▸ **WORK INSTRUCTIONS**: From the entries below, return exactly the lines beginning at the one that contains "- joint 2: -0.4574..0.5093" and ending at the one that contains "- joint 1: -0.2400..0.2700", both of them included, and only those lines.

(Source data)
====

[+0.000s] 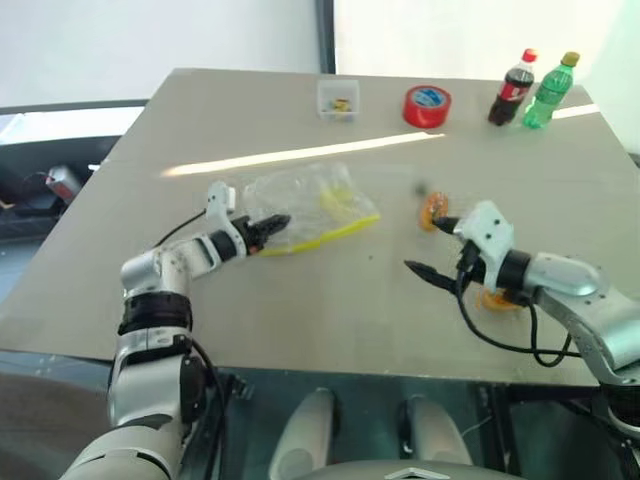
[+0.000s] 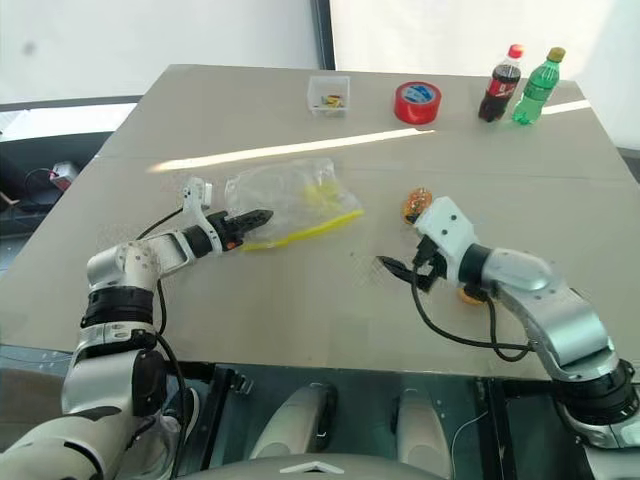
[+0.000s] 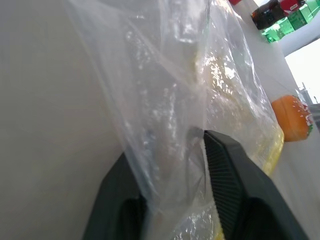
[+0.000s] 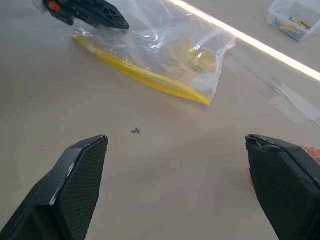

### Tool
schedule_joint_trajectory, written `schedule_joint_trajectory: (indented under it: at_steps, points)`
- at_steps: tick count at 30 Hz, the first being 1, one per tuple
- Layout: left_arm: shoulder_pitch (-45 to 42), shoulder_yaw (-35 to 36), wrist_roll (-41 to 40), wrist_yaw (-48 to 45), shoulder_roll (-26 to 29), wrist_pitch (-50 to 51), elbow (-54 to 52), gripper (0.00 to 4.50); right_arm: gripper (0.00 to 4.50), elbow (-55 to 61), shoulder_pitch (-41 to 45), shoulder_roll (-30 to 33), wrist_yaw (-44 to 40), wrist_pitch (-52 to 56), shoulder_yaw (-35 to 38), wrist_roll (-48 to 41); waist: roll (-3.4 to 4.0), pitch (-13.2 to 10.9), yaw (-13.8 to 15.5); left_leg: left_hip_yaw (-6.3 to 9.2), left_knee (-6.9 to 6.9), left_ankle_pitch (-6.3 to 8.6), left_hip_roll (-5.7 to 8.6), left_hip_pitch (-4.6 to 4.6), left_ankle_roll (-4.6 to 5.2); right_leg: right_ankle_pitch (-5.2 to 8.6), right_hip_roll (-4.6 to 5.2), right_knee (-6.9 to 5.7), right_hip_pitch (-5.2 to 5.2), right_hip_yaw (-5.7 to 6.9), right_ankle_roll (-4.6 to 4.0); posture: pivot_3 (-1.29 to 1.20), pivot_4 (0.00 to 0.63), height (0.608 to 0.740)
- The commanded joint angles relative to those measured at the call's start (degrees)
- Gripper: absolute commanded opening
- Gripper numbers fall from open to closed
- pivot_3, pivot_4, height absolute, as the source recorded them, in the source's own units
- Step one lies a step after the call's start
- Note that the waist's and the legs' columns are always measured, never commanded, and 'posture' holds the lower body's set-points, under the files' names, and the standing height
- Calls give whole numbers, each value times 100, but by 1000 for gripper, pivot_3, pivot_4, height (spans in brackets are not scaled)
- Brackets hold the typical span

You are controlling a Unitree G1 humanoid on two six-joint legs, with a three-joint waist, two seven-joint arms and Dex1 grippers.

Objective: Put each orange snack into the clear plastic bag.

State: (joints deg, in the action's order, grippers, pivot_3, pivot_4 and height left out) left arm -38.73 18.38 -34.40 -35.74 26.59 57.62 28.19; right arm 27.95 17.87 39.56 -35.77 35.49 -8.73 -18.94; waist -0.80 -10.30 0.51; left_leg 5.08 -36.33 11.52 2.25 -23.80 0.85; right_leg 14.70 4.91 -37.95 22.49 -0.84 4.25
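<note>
Crinkly clear plastic fills the space between the two black fingers of my left claw (image 1: 280, 222): in the left wrist view the film of the clear plastic bag (image 1: 310, 205) is pinched there, so I judge that claw is closed on the bag's near corner, at centre-left of the head view. The bag lies flat on the grey worktop (image 1: 330, 300), its yellow strip along the lower edge, and I see no orange snack inside it, only yellowish print. My right claw (image 1: 432, 258) hangs with its fingers spread wide and nothing between them, at right of centre, pointing across toward the bag. One orange snack (image 1: 433, 210) lies on the worktop just above that claw, and a second orange snack (image 1: 497, 299) peeks out from under my right forearm, lower right. So by my reading the task is barely begun: the bag is gripped, but both snacks are outside it and neither is picked up. Left to do is opening the bag's mouth and carrying each snack in.
</note>
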Motion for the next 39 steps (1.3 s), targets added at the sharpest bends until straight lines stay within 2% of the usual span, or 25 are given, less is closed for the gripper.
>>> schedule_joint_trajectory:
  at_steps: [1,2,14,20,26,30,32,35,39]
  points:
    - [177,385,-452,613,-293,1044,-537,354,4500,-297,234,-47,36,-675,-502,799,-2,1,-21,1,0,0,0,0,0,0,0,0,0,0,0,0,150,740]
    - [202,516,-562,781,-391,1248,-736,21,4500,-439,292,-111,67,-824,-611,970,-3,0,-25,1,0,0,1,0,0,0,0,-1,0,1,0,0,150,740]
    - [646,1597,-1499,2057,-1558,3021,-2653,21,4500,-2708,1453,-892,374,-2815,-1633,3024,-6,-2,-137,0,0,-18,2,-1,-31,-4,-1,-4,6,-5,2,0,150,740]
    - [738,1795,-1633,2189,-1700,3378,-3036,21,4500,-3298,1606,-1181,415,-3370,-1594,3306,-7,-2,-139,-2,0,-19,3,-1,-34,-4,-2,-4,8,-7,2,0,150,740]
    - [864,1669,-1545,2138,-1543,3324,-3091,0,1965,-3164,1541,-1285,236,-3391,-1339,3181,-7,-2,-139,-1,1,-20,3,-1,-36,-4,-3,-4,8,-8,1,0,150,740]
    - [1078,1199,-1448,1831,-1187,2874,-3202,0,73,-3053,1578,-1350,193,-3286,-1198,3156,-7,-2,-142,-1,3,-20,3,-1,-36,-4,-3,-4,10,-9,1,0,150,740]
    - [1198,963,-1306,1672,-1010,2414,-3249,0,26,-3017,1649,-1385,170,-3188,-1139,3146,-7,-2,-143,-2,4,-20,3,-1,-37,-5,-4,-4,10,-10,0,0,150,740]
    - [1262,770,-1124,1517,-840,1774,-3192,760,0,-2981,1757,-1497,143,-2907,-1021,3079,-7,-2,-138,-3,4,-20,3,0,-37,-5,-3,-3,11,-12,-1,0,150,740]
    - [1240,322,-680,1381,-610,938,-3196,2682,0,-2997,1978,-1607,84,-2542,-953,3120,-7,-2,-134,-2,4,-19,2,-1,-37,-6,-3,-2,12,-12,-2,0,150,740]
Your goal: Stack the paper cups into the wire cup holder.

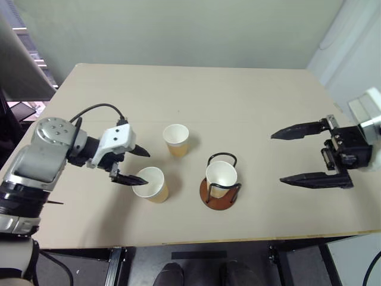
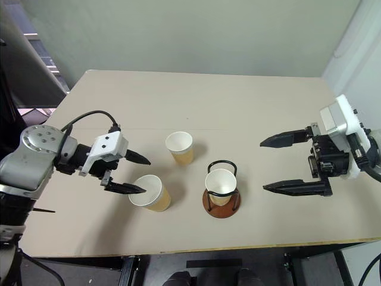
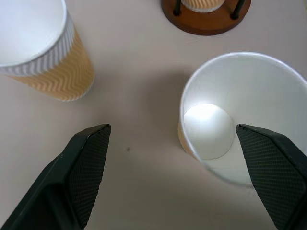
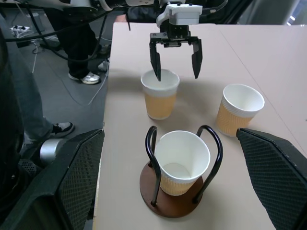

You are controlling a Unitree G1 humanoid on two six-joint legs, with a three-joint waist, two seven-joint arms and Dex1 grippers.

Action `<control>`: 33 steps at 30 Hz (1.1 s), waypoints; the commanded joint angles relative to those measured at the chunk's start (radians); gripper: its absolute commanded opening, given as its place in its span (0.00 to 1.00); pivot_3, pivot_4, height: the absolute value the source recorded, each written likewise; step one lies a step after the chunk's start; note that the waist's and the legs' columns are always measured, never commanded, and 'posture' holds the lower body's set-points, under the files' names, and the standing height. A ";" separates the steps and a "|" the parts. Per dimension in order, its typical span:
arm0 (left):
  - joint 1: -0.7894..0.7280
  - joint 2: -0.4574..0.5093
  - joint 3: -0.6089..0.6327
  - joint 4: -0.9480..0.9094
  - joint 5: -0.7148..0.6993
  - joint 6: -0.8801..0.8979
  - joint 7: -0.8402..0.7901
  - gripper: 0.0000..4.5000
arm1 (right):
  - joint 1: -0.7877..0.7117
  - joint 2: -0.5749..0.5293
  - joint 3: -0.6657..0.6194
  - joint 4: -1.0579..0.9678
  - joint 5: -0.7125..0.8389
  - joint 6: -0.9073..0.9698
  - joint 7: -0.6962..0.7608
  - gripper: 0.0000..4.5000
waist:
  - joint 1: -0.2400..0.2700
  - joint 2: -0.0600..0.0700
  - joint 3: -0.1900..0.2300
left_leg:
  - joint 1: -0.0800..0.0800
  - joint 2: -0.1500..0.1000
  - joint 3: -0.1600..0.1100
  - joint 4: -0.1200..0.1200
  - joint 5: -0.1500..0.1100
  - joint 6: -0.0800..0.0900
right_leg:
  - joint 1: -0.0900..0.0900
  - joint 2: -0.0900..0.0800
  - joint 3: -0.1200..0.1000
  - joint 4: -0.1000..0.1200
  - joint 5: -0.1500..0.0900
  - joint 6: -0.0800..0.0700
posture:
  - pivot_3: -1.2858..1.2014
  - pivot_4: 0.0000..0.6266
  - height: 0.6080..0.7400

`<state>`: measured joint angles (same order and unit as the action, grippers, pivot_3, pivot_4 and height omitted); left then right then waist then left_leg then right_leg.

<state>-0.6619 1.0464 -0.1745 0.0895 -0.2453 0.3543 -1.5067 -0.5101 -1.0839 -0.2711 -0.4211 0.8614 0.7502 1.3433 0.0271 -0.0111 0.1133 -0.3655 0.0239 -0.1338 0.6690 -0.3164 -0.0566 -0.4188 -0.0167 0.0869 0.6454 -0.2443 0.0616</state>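
The surface (image 1: 250, 101) is a pale beige top, and its front edge lies near the camera. Two paper cups stand directly on it: one (image 1: 176, 140) near the middle and one (image 1: 150, 184) closer to the front left. Just right of them stands the wire cup holder (image 1: 219, 189) on its round brown base, with a third cup (image 1: 221, 177) inside it.
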 commanded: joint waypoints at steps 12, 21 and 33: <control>-0.044 -0.016 -0.002 -0.004 0.022 0.001 -0.042 0.30 | 0.022 -0.023 -0.035 -0.028 0.009 -0.043 -0.031 1.00 | 0.000 0.000 0.000 | 0.000 0.000 0.000 0.001 0.000 0.000 | 0.000 0.000 0.000 0.000 0.000 0.001 | 0.52 0.24 1.00; -0.036 -0.013 0.009 -0.017 0.017 0.007 -0.043 0.01 | 0.014 -0.031 -0.020 -0.016 -0.005 -0.066 -0.029 1.00 | 0.000 0.000 0.000 | 0.000 0.000 0.000 0.001 0.000 0.000 | 0.000 0.000 0.000 0.000 0.001 0.001 | 0.52 0.24 1.00; -0.350 -0.100 0.037 0.023 -0.277 0.065 -0.108 0.01 | 0.015 -0.080 -0.075 0.034 0.018 -0.066 0.013 1.00 | 0.009 0.000 0.000 | -0.002 -0.002 0.000 0.004 -0.001 0.001 | 0.001 -0.001 0.000 0.000 0.001 0.002 | 0.52 0.24 1.00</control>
<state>-0.9728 0.9521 -0.1417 0.1080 -0.4561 0.4163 -1.5749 -0.4932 -1.1446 -0.2767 -0.3899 0.8495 0.6835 1.3486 0.0365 -0.0114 0.1132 -0.3672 0.0219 -0.1328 0.6729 -0.3170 -0.0554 -0.4180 -0.0178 0.0865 0.6451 -0.2432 0.0634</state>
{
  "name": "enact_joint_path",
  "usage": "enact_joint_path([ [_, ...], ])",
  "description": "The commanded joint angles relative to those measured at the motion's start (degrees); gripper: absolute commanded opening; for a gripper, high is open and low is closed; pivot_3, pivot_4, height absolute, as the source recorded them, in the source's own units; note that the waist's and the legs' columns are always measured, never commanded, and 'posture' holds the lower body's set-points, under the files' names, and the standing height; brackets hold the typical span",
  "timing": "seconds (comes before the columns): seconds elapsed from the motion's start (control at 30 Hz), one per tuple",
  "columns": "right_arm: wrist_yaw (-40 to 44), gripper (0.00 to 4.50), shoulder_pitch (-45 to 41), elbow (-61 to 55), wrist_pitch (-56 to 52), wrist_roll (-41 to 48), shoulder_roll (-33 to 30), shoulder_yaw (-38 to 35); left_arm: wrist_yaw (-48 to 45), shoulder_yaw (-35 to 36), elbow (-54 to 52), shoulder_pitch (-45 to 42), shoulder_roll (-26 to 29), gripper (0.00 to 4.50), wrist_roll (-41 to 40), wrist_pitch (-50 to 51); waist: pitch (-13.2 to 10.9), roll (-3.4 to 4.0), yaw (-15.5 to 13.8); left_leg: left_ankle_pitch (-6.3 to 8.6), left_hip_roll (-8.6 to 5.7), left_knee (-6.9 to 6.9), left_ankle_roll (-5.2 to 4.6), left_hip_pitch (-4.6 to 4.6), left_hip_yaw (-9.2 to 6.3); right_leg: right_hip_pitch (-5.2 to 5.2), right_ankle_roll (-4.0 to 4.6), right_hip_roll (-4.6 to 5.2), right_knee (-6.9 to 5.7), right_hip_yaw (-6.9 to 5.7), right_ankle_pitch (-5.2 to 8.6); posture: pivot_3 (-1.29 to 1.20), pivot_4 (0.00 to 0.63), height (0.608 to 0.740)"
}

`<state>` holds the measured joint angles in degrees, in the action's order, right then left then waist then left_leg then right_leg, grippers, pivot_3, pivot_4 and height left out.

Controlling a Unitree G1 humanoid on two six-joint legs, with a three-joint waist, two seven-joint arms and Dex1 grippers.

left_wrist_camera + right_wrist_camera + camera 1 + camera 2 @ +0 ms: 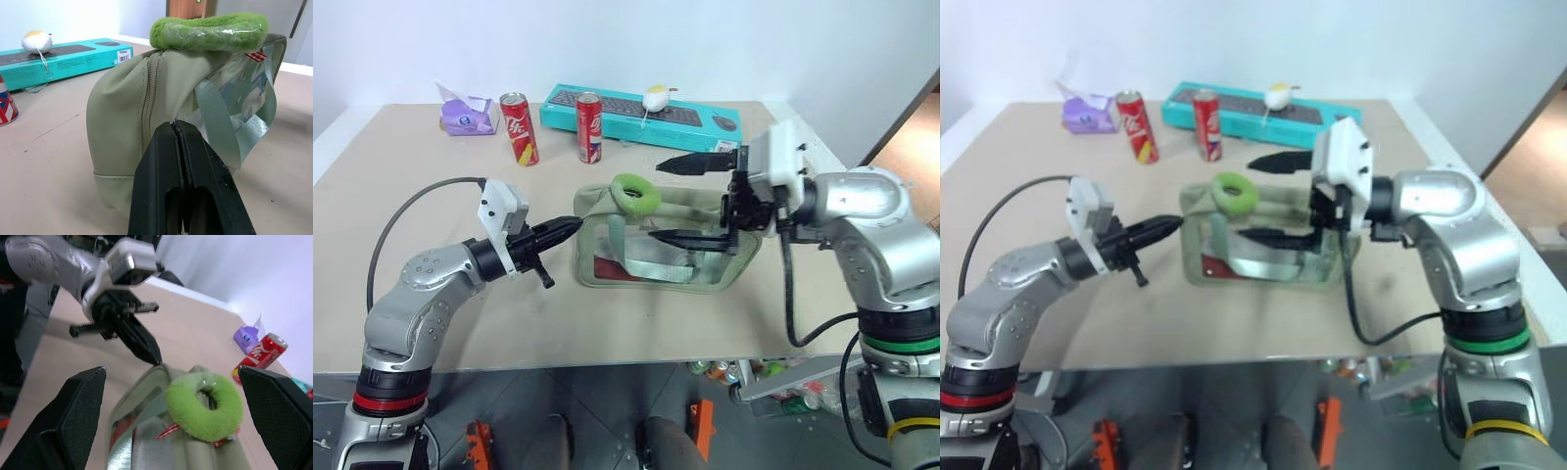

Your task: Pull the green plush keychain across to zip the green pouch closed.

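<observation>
The green pouch [724,269] lies on its side mid-table, its clear window facing the front. The green plush keychain [635,194] rests on the pouch's top near its left end. My right gripper [655,200] is open wide and points left over the pouch. One finger [690,162] is behind the keychain and the other [685,237] is in front of it; neither touches it. In the right wrist view the keychain [204,404] lies between the spread fingers. My left gripper [570,228] is shut, its tip against the pouch's left end [122,122].
A teal keyboard box [607,117] with a small white plush [655,98] on it lies along the table's far edge. Two red cans [519,127] [589,127] and a purple tissue pack [468,116] stand at the back left. The table's front edge [558,367] is close.
</observation>
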<state>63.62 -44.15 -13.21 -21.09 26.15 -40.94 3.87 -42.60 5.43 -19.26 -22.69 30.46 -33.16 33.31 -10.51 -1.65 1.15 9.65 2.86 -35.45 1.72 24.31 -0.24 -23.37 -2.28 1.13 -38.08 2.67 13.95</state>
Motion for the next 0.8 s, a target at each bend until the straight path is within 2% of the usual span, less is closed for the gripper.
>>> enact_joint_path([
  [0.03, 0.37, 4.48, -1.75, 4.48, 6.42, -4.57, 1.18, 1.27, 0.63, 0.07, -2.69, -0.19, 0.00, 0.00, -1.01, 0.22, 0.00, 0.00, 0.00, 0.00, 0.00, 0.00, 0.00, 0.00, -0.01, 0.00, 0.00, -0.01, 0.00, 0.00, 0.00, 0.00, 0.150, 0.740],
  [0.33, 2.28, 4.48, -2.07, 11.03, 11.58, -7.15, 2.22, 1.48, 1.68, -0.02, -3.49, 0.37, -0.03, 0.00, -1.50, 0.45, 0.00, 0.00, 0.01, 0.00, 0.01, 0.03, 0.00, -0.01, -0.01, -0.01, 0.02, -0.02, 0.00, -0.01, 0.01, 0.00, 0.150, 0.740],
  [0.4, 2.20, 3.97, -2.22, 11.25, 11.37, -6.89, 2.72, 1.26, 1.84, -0.03, -3.57, 0.46, -0.04, 0.00, -1.53, 0.49, 0.00, 0.00, 0.01, 0.00, 0.01, 0.03, 0.00, -0.01, -0.02, -0.01, 0.03, -0.03, 0.00, -0.01, 0.01, 0.00, 0.150, 0.740],
  [0.6, 1.92, 1.88, -2.59, 11.01, 10.34, -6.09, 3.77, 0.71, 2.03, -0.23, -3.24, 0.52, 0.07, 0.00, -1.25, 0.24, 0.00, 0.00, 0.01, 0.00, 0.01, 0.02, 0.00, -0.01, -0.02, 0.00, 0.02, -0.02, -0.01, -0.01, 0.00, 0.00, 0.150, 0.740],
  [0.67, 1.82, 1.34, -2.63, 10.91, 10.02, -5.96, 3.97, 0.62, 1.95, -0.30, -2.99, 0.49, 0.12, 0.00, -1.07, 0.10, 0.00, 0.00, 0.01, 0.00, 0.01, 0.02, 0.00, -0.01, -0.02, 0.00, 0.03, -0.03, -0.01, -0.01, 0.00, 0.00, 0.150, 0.740],
  [0.7, 1.85, 0.82, -2.62, 10.90, 10.09, -6.08, 3.97, 0.65, 1.92, -0.32, -2.96, 0.48, 0.14, 0.00, -1.04, 0.08, 0.00, 0.00, 0.01, 0.00, 0.01, 0.02, 0.00, -0.01, -0.02, 0.00, 0.03, -0.03, -0.01, -0.01, 0.00, 0.00, 0.150, 0.740],
  [0.8, 1.70, 0.01, -2.55, 10.67, 9.81, -6.25, 4.03, 0.76, 2.02, -0.42, -2.67, 0.16, -0.01, 0.00, -0.92, 0.01, 0.00, 0.00, 0.01, 0.00, 0.01, 0.03, 0.00, -0.01, -0.02, 0.00, 0.03, -0.02, -0.01, -0.01, 0.00, 0.00, 0.150, 0.740],
])
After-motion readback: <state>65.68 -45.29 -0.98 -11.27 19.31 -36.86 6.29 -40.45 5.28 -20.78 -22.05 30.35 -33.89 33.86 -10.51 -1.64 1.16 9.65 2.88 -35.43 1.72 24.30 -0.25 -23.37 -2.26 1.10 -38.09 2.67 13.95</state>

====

▸ **SOLUTION FOR THIS TASK**:
  - joint 2: -0.4574..0.5093
  - joint 3: -0.6089..0.6327
  - joint 4: -0.9480..0.9094
  - joint 5: -0.7148..0.6993
  - joint 6: -0.8801..0.8979
  - joint 7: -0.8402..0.7901
  - gripper: 0.0000..4.5000
arm1 (right):
  - joint 1: -0.7877..0.7117
  - joint 2: -0.5749..0.5293
  - joint 3: -0.6657..0.6194
  - joint 4: -1.0579..0.9678
  - joint 5: -0.7125..0.8389
  - joint 6: -0.9073..0.9698
  - joint 7: -0.6962..0.7608
  - gripper: 0.0000..4.5000
waist:
  - joint 1: -0.2400..0.2700

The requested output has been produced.